- Exercise prompt -
Nothing in the records may be altered; repeat them exactly.

(Dataset records)
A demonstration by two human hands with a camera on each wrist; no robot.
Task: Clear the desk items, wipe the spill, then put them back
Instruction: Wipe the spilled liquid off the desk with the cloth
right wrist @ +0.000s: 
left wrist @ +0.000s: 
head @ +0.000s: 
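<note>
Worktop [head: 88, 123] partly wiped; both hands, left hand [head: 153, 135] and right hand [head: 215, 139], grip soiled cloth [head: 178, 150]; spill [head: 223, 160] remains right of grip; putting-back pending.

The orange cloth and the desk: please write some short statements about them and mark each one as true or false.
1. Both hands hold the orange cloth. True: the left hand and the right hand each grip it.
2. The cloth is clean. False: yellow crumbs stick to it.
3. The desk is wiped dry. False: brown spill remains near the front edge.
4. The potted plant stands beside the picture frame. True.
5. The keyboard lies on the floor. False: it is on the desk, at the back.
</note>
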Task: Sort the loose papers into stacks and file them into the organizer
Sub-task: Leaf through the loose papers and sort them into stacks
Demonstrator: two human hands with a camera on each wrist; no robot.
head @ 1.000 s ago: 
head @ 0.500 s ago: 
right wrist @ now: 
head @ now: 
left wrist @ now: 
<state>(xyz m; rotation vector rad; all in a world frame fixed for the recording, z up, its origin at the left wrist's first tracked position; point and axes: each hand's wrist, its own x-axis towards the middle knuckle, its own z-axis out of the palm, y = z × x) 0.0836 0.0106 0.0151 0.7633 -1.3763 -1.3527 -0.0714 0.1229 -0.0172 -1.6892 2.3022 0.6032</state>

- Exercise output -
A demonstration by two human hands with a camera on each wrist; no robot.
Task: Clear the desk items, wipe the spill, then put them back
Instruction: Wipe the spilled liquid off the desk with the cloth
right wrist @ +0.000s: 
left wrist @ +0.000s: 
head @ +0.000s: 
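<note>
Worktop [head: 88, 123] partly wiped; both hands, left hand [head: 153, 135] and right hand [head: 215, 139], grip soiled cloth [head: 178, 150]; spill [head: 223, 160] remains right of grip; putting-back pending.

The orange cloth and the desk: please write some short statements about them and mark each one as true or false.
1. Both hands hold the orange cloth. True: the left hand and the right hand each grip it.
2. The cloth is clean. False: yellow crumbs stick to it.
3. The desk is wiped dry. False: brown spill remains near the front edge.
4. The potted plant stands beside the picture frame. True.
5. The keyboard lies on the floor. False: it is on the desk, at the back.
</note>
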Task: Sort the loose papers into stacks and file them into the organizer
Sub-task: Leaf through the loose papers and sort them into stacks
Demonstrator: two human hands with a camera on each wrist; no robot.
head @ 1.000 s ago: 
head @ 0.500 s ago: 
right wrist @ now: 
head @ now: 
left wrist @ now: 
<state>(xyz m; rotation vector rad; all in a world frame fixed for the recording, z up, its origin at the left wrist's first tracked position; point and axes: each hand's wrist, its own x-axis towards the middle knuckle, its own z-axis out of the palm, y = z × x) 0.0836 0.0106 0.0151 0.7633 -1.3763 -1.3527 -0.0714 0.1229 -0.0172 -1.6892 2.3022 0.6032</state>

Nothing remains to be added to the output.